Spatial query processing and data mining methods for location based services
Shashi Shekhar, Jin Soung Yoo · 2007
Mobile devices such as cell-phones and PDAs are increasingly being used with the advance of location sensing, wireless networks and mobile computing. They enable the deployment of location-based and context-aware services. This thesis is concerned with exploring spatial query processing and data mining methods for supporting location-based services. The first part defines the In-Route Nearest Neighbor (IRNN) problem, and proposes query processing methods. An IRNN is defined as an interest object via which the detour from the original route on the way to the destination is smallest. It is of interest to a user with a strong preference for a specific route. The IRNN search presents challenges due to its expensive road distance function and complex query object which considers a predefined route, the current location and the travel direction. This work explores both Euclidean geometric and graph-theoretical computation structures to restrict the search region. The remaining part of the thesis explores data mining methods which are useful to extract interest knowledge for supporting location-based services.

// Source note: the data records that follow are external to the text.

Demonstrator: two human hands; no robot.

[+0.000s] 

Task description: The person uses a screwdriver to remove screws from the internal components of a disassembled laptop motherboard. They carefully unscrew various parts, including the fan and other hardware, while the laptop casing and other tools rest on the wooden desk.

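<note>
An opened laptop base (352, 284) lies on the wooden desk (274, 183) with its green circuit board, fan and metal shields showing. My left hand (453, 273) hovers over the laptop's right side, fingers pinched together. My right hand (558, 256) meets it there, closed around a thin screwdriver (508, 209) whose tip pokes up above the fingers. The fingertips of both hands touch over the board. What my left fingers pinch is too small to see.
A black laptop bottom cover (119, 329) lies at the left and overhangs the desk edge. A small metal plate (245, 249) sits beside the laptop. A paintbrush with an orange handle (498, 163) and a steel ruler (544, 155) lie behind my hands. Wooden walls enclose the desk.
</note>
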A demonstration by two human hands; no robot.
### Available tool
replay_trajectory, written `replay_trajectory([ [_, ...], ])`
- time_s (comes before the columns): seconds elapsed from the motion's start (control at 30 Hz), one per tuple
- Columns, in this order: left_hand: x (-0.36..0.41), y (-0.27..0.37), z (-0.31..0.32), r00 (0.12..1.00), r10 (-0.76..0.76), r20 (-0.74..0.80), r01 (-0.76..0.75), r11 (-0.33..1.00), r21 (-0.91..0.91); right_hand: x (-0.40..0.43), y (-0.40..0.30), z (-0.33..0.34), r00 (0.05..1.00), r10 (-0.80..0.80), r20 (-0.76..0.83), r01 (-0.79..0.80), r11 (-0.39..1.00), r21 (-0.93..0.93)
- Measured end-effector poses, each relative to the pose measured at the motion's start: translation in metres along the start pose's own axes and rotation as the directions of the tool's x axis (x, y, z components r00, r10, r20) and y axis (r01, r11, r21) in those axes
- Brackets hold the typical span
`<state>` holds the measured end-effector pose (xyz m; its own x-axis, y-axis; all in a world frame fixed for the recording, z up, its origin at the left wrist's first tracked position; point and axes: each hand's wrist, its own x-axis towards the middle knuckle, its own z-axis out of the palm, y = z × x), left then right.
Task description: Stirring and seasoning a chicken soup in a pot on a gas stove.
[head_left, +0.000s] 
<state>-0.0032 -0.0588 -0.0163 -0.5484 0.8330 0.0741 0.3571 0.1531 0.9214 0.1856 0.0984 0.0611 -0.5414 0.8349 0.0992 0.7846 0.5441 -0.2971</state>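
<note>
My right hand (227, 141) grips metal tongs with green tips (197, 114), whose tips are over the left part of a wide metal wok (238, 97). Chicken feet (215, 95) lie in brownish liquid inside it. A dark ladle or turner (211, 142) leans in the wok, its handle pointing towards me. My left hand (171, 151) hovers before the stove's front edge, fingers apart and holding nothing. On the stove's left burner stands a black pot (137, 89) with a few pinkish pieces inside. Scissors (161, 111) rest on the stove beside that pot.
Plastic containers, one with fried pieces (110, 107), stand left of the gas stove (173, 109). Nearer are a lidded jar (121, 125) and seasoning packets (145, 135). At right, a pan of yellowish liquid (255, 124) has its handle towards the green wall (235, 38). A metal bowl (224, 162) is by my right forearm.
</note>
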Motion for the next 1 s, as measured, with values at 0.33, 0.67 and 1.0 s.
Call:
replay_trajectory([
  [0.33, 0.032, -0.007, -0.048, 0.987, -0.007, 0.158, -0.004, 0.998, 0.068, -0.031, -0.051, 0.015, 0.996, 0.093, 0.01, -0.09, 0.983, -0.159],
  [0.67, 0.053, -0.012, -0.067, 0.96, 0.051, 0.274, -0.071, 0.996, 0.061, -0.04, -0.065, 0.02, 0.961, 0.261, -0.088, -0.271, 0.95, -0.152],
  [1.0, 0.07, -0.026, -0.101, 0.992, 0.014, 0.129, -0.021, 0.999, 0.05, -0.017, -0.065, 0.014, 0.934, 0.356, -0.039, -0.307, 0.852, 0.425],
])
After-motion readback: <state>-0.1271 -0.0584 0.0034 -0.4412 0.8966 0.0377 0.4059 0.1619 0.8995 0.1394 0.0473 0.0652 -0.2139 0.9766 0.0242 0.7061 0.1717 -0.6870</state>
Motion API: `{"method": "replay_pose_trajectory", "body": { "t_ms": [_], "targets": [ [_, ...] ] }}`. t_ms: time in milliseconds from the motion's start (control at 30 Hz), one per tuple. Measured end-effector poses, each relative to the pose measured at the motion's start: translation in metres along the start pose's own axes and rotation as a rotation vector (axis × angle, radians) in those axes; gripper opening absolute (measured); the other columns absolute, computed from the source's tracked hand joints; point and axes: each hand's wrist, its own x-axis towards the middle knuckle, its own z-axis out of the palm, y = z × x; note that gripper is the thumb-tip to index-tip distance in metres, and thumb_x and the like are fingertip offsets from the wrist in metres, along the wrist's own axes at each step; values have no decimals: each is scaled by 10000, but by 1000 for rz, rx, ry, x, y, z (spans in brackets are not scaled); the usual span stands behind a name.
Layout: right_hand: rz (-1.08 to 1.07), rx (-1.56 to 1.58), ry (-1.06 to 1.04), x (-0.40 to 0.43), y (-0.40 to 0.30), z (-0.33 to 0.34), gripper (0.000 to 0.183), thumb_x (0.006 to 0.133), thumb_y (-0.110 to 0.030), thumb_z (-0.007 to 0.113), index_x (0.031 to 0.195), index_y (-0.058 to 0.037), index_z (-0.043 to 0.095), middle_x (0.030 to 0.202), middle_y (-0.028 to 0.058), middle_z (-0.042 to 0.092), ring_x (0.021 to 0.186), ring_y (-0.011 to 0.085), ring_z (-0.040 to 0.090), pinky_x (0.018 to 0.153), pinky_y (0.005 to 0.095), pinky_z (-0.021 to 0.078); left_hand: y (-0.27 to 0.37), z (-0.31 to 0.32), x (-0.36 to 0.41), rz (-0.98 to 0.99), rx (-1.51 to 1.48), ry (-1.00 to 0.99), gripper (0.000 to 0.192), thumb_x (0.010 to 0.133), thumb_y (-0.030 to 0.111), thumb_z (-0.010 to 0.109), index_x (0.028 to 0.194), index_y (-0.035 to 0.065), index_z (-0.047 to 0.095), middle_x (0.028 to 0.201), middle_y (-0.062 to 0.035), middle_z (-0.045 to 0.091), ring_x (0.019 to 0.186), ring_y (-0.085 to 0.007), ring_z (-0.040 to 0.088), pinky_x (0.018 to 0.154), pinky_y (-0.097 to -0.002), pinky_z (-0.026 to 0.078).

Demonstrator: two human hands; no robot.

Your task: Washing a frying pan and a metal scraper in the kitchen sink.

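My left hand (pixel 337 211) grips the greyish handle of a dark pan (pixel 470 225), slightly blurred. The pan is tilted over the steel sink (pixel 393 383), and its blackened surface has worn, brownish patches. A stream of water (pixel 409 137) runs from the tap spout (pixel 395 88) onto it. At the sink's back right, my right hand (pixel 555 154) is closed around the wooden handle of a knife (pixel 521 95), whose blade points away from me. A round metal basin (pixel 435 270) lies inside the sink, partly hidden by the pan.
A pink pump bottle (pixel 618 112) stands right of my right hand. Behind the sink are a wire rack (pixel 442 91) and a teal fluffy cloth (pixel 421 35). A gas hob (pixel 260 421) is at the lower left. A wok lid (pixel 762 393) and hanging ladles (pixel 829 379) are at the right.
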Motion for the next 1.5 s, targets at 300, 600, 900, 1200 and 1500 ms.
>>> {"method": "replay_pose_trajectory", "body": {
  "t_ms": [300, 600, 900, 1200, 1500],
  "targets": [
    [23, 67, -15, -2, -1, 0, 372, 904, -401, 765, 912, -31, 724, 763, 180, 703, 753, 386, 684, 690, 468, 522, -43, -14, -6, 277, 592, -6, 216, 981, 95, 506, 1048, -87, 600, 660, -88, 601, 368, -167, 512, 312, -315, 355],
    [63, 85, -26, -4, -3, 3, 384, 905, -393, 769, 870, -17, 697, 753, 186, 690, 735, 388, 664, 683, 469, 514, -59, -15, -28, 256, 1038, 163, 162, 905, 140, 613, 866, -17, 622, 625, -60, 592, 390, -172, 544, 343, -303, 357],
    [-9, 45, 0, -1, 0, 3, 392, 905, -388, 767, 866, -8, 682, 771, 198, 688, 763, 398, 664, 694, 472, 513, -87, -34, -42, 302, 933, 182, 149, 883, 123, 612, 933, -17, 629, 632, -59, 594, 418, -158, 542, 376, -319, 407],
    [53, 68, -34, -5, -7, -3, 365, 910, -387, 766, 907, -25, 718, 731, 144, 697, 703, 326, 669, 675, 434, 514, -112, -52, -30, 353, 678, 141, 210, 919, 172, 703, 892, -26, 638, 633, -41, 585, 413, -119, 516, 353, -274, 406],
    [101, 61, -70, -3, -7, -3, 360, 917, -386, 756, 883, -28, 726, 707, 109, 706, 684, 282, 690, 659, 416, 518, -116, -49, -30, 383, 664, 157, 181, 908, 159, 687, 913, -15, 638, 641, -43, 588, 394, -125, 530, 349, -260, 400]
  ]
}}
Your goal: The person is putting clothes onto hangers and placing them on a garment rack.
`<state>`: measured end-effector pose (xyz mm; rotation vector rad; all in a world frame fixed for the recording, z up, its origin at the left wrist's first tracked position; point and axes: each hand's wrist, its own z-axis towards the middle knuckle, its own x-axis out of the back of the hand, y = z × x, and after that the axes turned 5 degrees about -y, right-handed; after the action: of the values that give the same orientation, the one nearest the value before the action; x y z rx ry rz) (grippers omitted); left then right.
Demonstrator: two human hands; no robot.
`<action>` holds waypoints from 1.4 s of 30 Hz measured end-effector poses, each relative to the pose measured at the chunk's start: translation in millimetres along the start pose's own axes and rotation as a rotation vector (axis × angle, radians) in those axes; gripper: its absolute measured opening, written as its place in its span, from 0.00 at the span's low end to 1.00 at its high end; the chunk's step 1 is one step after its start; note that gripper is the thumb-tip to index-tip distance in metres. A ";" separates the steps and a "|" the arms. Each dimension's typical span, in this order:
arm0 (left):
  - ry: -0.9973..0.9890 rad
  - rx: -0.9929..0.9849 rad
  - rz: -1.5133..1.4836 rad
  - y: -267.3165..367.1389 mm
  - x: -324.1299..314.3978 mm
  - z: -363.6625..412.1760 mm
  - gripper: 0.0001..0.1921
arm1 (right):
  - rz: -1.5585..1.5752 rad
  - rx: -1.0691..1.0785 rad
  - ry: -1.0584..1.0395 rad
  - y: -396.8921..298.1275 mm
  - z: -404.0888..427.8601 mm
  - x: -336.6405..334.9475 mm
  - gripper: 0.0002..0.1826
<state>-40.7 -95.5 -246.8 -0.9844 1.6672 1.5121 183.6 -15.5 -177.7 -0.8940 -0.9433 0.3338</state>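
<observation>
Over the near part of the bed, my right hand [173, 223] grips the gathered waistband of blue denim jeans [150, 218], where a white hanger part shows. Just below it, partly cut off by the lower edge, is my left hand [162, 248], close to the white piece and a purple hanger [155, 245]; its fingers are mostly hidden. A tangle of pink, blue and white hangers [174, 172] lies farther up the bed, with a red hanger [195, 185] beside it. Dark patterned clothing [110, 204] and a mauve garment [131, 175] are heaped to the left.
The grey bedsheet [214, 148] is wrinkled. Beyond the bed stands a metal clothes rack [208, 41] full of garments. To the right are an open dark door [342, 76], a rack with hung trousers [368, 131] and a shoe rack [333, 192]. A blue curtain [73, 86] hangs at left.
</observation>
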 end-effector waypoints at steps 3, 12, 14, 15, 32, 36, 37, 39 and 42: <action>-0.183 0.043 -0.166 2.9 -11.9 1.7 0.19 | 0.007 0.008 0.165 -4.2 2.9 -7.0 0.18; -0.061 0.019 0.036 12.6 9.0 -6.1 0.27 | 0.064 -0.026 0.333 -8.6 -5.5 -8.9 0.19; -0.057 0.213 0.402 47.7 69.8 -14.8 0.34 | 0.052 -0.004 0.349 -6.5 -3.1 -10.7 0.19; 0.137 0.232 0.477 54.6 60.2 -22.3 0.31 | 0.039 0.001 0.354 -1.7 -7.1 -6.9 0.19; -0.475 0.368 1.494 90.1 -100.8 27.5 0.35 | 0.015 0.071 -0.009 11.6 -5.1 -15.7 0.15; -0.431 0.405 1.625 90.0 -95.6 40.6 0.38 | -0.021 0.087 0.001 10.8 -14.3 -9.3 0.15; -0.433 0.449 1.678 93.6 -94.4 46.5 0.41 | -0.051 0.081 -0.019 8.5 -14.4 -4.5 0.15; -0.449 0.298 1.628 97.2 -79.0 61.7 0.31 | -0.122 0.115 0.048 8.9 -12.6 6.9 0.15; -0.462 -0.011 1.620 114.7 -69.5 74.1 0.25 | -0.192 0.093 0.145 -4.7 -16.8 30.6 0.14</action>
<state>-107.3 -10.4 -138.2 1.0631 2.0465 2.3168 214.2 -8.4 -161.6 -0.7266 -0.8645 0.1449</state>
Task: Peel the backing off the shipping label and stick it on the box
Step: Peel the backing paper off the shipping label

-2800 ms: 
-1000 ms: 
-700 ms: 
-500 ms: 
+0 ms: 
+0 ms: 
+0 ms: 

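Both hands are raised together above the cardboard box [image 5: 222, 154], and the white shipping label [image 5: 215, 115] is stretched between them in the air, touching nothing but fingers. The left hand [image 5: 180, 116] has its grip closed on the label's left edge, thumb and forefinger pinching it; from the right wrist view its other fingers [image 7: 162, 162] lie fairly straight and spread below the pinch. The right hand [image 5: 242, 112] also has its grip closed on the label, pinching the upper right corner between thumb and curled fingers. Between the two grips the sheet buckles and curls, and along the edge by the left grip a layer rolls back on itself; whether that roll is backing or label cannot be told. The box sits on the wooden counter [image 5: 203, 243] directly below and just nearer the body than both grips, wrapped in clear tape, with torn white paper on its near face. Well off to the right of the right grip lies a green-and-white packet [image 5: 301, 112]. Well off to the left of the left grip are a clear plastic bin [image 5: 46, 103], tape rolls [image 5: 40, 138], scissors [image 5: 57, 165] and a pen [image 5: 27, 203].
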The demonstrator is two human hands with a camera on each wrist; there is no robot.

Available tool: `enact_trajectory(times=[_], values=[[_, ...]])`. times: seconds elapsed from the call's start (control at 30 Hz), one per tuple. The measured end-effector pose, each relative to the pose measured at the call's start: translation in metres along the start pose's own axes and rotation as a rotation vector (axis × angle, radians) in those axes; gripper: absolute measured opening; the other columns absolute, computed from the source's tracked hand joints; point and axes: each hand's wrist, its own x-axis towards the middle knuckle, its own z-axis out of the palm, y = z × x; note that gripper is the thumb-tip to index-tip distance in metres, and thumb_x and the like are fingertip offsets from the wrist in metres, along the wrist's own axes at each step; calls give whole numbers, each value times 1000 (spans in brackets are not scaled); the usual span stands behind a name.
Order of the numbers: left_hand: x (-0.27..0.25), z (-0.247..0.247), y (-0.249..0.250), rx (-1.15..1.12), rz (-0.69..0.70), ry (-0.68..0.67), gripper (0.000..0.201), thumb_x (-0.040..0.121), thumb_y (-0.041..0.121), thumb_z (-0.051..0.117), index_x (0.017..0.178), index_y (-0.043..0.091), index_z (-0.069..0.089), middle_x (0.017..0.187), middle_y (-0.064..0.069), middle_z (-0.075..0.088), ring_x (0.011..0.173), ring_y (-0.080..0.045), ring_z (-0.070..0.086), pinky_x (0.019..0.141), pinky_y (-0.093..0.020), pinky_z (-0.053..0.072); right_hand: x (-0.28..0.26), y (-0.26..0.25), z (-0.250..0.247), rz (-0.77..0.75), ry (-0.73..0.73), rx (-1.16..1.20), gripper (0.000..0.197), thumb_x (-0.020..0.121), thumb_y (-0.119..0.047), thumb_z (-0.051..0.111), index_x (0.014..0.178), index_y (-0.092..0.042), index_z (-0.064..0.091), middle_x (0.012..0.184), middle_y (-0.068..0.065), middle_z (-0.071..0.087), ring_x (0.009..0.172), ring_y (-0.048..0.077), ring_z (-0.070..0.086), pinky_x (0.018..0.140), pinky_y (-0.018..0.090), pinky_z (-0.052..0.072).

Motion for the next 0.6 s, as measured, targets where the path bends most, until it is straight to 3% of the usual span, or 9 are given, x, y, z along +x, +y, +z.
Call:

First, co-location pattern mining methods are described. A co-location represents the presence of two or more spatial events located at significantly close distances from each other. A mobile service provider may be interested in service patterns frequently requested in a neighboring area for location-based advertisements and recommendations. Co-location pattern mining involves computational challenges since spatial objects are embedded in a continuous space and share a variety of spatial relationships. This work explores efficient co-location mining methods without compromising the correctness and completeness of the results. The second area of data mining presented here focuses on discovering co-located event sets whose spatial prevalence variations are similar with a reference sequence of interest. For example, mobile service providers may be interested in the effect on service requests by the variation of their advertisements. Mining co-evolving spatial event patterns is computationally challenging due to usually large number of temporal points, the need for a composite interest measure of spatial prevalence values over time and similarity search. This work defines the co-evolving spatial event pattern and explores the mining algorithm.